What the exercise asks:
Please output the listing exactly as it stands, but omit any images.

*** Provided material ***

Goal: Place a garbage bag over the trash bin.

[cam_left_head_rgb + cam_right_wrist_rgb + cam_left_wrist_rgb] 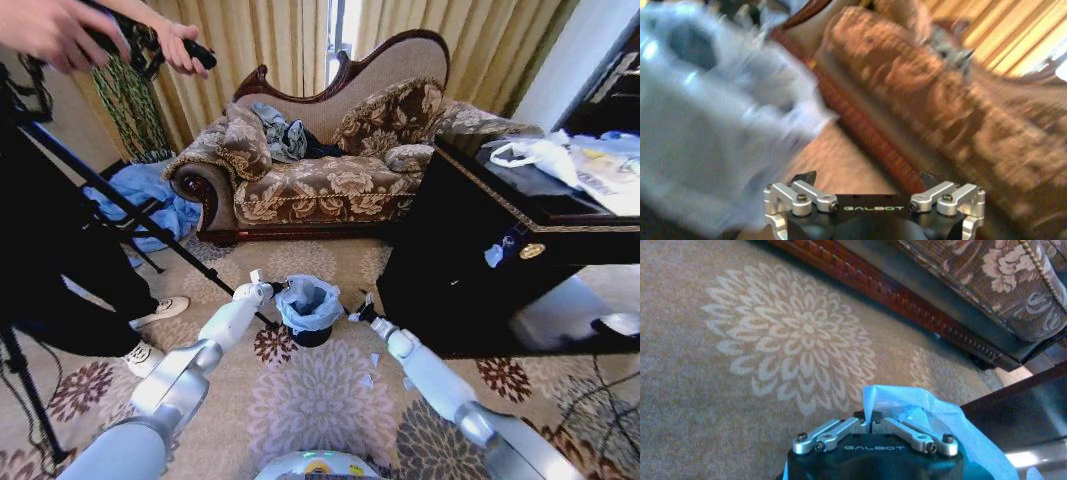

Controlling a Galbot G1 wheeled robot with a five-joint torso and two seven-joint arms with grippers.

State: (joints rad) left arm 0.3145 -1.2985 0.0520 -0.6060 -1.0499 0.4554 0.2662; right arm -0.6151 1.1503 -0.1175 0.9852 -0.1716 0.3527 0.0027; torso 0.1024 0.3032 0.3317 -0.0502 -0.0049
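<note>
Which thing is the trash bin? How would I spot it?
Find the big flowery sofa. On the carpet in front of it, between the robot's two arms, stands the small black trash bin. Unlike anything nearby, it has a crinkly pale blue garbage bag draped over its top.

A patterned sofa (pixel 330 165) with cushions is standing before gold curtains (pixel 250 40), a heap of blue cloth (pixel 150 200) is lying on the flowered carpet (pixel 320 400) beside it, and a white plastic bag (pixel 535 155) is resting on the dark cabinet (pixel 480 250)
</note>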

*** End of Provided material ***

Answer to the problem:
Goal: Place a garbage bag over the trash bin.

[cam_left_head_rgb + cam_right_wrist_rgb + cam_left_wrist_rgb] 

Controlling a Galbot G1 wheeled robot with a five-joint torso and two seven-joint arms with grippers.

State: (joints rad) left arm 0.3145 -1.2985 0.0520 -0.6060 -1.0499 0.4554 0.2662; right arm -0.6151 1.1503 -0.1175 0.9852 -0.1716 0.3527 0.0027; torso 0.1024 0.3032 0.3317 -0.0502 -0.0049
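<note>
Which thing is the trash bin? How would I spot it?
Find the big flowery sofa. On the carpet in front of it, between the robot's two arms, stands the small black trash bin. Unlike anything nearby, it has a crinkly pale blue garbage bag draped over its top.

A patterned sofa (pixel 330 165) with cushions is standing before gold curtains (pixel 250 40), a heap of blue cloth (pixel 150 200) is lying on the flowered carpet (pixel 320 400) beside it, and a white plastic bag (pixel 535 155) is resting on the dark cabinet (pixel 480 250)
</note>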

The exercise is now complete.